One very crucial factor in the merchant shipping industry or family is the concept of classification, or what is generally called classification societies. It is very saddening and shame facing that till date Nigeria and other developing economies do not have an indigenous classification society or apparatus to protect her few vessel owners and, by extension, her merchant shipping trade. Classification Societies are licensed by the flagstate or maritime regulatory bodies of various countries to issue and classify ships that are consequently recognized by the government of that country or the flagstate as a subject. These certificates define the vessels that are classified as being in alliance with various codes of the international merchant shipping practice. They define and certify maritime facilities based on their design structure and safety standards. These classification societies or maritime classification societies came on board due to the need to continually ensure the safety, security and turnaround operations of maritime businesses.
A brief, cursory observation of the classification part of maritime business reveals that most developing economies do not have flagstate certified or government recognized classification societies. While owning and running a classification society requires some highly technical and skilled input from the home country, it is not out of the purview or beyond the reach of most countries with very strong maritime potentials in seaborne trade. These days, most if not all developing countries are subjected to the whims and caprices of the shylock approach to maritime business by vessel owners from other developed parts of the world. The main problem is that without making conscious efforts or approach to leave the jaws of these owners, developing economies may never come to their full shipping potentials.
Let us take a look at a vessel sailing into a country’s waters as described earlier and giving conditions on which or what type of facility would be allowed to do business with her? The vessel in question is laden with cargo bound for a specific port or country where she has sailed to but on getting to her disport she suddenly started rolling out conditions on which or what type of vessel or port that will be allowed to do business with her, and when this starts, a lot of facility owners and business persons are the ones that suffer in the process. It puts a lot of strain on indigenous vessel owners. There is also an adverse effect on the overall value chain process of the business. However, if developing economies have their own classification society, amongst other factors, such approach will provide the needed ease of doing business to the ship owners of that country.

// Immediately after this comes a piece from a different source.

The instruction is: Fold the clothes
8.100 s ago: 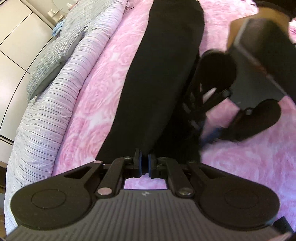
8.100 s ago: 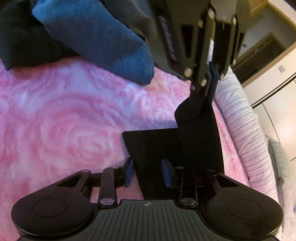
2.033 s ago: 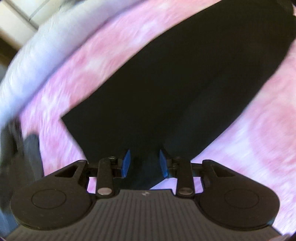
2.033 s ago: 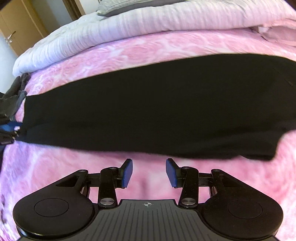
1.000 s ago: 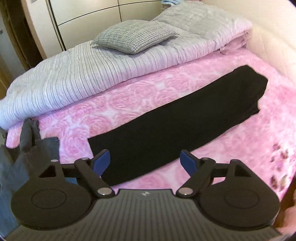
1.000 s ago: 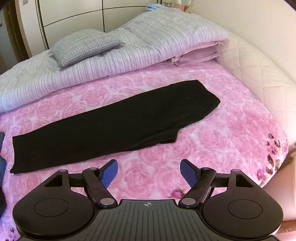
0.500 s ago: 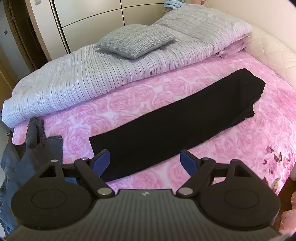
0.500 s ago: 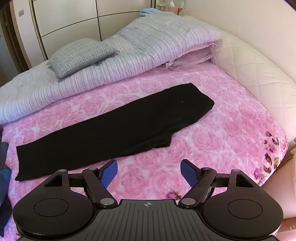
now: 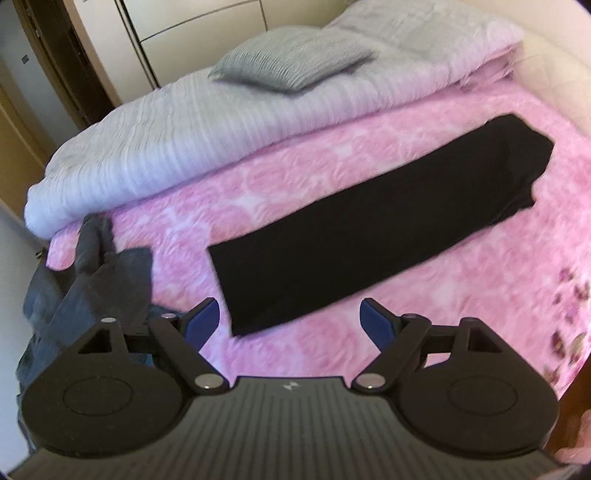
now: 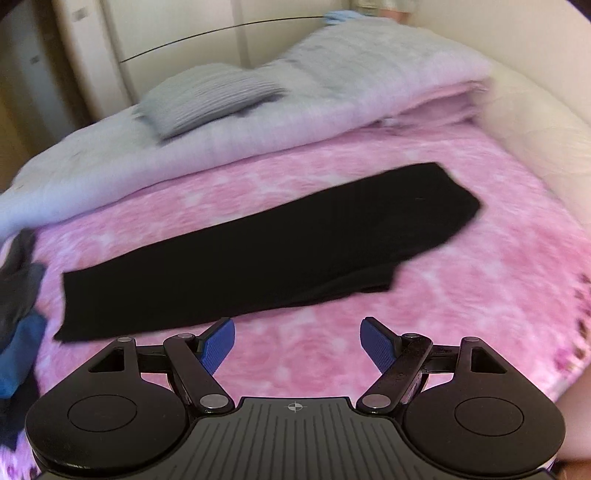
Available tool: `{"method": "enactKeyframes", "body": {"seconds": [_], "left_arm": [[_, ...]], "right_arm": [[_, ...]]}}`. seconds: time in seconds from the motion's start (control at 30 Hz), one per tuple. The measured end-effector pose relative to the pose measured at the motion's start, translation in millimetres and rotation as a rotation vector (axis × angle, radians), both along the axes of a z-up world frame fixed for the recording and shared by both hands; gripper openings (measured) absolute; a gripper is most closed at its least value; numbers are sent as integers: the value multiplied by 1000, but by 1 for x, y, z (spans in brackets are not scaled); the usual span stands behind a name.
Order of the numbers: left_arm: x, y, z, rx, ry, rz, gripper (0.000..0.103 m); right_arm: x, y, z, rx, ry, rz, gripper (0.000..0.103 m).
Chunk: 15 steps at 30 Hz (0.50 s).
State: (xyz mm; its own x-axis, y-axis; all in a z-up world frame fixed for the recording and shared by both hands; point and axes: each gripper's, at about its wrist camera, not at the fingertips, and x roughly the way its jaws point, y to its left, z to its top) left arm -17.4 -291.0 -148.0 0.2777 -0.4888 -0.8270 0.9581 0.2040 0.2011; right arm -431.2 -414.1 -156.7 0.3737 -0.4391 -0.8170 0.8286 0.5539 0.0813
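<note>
Looking down along both tools, we note first the ribbed black housings with round pivot discs, then the linked black arms ending in blue ridged pads. The left gripper [image 9: 290, 321] stands with its jaws spread wide and nothing between the pads, only bedcover below. The right gripper [image 10: 297, 341] is likewise spread wide and holds nothing.

Just beyond the fingers lies the pink blanket [image 9: 461, 295], plush, with a pale rose-swirl pattern and small dark floral marks near its right edge. On it rests the black trousers [image 9: 369, 229], a matte dark cloth folded lengthwise into a long narrow band, lying flat and running diagonally from lower left to upper right. In the right wrist view the same black trousers [image 10: 258, 254] show a squared left end and a wider, stepped right end with one layer peeking out below the other. Both tools are clear of it.

At the left edge of the bed we see a crumpled pile of clothes [image 9: 92, 288], grey and blue, denim-like, partly hanging off.

Farther back sits a rolled duvet [image 9: 192, 140], pale lilac-grey with fine ribbing, and on it a grey checked cushion [image 9: 291, 68], soft and rectangular. Behind stand cream cupboard panels [image 10: 177, 33]. Both views are slightly blurred.
</note>
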Motion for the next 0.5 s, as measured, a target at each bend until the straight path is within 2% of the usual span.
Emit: {"method": "enactKeyframes", "body": {"seconds": [0.17,0.3,0.37,0.43,0.5], "left_arm": [[40,6,-26,44,-29,-24,80],[87,-19,-59,55,-9,-88,80],[111,-36,-80,54,21,-135,74],[135,-57,-105,54,60,-189,60],[157,-83,-139,52,112,-251,57]], "right_arm": [[75,53,-45,-17,87,321,78],[136,103,-74,-87,96,544,78],[164,124,-94,-114,84,623,78],[192,141,-120,-140,77,683,72],[218,155,-148,-168,73,726,67]]}}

One other factor we need to observe closely is the recently promulgated African Continental Free Trade Area (AFCTA), a strategic framework to help Africa deliver on her trade goals for her countries. However, the question we need to ask ourselves is how will this document come to live without a vibrant shipping industry or maritime trade? If a maritime trade or giant is to be erected then there is an urgent need to put up an African type of classification society that will encourage trade with sister countries in Africa. I still find it unimaginable that a vessel trading in Nigeria or West Africa will have to be classified by a classification society in another part of the world; and this means such vessel will be subjected to the dictates of that regulatory authority.
However, if African countries or developing economies can come together and have their own classification society amongst other trade significant regulatory bodies, then business will thrive unhindered. A situation where vessel owners in Nigeria or other parts of West Africa have unfettered access to certain level of businesses due to an unhindered acceptance of their vessels to do the business of transhipping or trans-loading with other vessels owned by fellow Africans, amongst other nationalities, allows an easy flow of raw material and finished goods, moving in a supposed seamless way; as far as all countries in the trading business adhere to the codes of their classification societies.
My parting shot here is very simple. The stronger a country’s maritime fleet, the stronger her ability to have world maritime policies go in her favour. At any maritime roundtable, the population or government of a country is not the major topic; rather it is the extent of facilities ownership and participation that determines the decision to be made. In other words, he that pays the piper calls the tune.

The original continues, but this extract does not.